▶ [DIRECTIONS FOR THIS TASK] From the entries that follow, gather each line holding the word "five".

-- -- --

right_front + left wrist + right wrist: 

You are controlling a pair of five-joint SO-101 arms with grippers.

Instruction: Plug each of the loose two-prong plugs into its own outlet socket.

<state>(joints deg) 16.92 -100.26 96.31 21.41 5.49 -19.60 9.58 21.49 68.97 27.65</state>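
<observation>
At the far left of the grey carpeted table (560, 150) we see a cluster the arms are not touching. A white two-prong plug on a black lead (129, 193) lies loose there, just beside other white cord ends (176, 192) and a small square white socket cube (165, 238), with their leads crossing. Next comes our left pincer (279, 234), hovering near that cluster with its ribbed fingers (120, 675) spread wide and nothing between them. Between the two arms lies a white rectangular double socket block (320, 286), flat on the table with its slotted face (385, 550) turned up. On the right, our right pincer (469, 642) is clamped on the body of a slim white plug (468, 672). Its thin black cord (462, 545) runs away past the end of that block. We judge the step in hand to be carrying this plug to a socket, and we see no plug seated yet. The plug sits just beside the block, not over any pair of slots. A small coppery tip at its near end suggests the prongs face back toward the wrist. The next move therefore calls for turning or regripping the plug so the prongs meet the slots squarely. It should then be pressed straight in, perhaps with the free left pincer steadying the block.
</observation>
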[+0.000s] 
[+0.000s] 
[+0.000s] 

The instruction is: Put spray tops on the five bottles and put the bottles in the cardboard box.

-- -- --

▶ [TASK SOLUTION]
You are controlling a pair of five-joint SO-101 arms with grippers.
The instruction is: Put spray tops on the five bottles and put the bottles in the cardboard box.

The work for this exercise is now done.